*TASK PROMPT:* Only the stretch of the listing below that runs from the line with "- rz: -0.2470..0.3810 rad" through the line with "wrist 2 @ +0" is to be printed, exactly and with both ends.
START MATERIAL PROVIDED
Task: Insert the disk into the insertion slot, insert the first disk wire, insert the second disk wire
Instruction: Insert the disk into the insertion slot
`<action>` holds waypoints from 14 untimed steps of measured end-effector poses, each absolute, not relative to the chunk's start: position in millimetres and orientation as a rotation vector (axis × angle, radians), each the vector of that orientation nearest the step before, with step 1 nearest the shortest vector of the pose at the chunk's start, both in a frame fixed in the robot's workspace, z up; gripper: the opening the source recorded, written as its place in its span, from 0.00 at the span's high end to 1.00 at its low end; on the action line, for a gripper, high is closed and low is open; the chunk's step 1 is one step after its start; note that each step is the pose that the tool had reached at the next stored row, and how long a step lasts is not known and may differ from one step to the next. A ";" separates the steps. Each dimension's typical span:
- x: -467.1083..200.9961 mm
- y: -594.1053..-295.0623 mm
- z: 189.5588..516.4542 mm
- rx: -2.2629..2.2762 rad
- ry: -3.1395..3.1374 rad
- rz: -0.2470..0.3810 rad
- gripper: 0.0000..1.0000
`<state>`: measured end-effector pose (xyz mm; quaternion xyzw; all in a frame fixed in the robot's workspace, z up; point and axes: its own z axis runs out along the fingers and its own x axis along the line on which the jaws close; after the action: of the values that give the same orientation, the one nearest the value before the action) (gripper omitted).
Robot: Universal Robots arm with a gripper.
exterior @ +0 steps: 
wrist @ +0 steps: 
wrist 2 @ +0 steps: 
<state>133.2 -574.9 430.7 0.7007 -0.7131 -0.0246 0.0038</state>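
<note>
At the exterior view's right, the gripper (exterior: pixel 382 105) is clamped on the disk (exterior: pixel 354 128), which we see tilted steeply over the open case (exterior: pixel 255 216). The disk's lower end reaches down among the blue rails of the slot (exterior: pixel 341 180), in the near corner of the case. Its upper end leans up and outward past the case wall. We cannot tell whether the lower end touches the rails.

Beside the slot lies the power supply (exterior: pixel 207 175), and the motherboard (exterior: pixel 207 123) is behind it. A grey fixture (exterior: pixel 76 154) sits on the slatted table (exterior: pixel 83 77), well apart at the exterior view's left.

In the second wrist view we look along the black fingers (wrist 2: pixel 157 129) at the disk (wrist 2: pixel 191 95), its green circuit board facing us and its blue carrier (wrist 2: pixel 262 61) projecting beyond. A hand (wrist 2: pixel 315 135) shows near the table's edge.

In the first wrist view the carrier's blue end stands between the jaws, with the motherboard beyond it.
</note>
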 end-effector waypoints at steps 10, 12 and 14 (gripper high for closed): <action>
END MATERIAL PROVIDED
*RESPONSE TO THE TASK:*
- rz: -0.2470..0.3810 rad
- gripper: 0.0000..1.0000
`<state>`: measured end-effector pose (xyz mm; quaternion xyzw; all in a frame fixed in the robot's workspace, z up; point and axes: its own z axis runs out along the fingers and its own x axis along the line on which the jaws close; after the action: of the values that give the same orientation, the one nearest the value before the action) (gripper omitted).
Robot: Universal Robots arm with a gripper.
exterior @ +0 steps: 
wrist @ +0 steps: 
wrist 2 @ +0 steps: 

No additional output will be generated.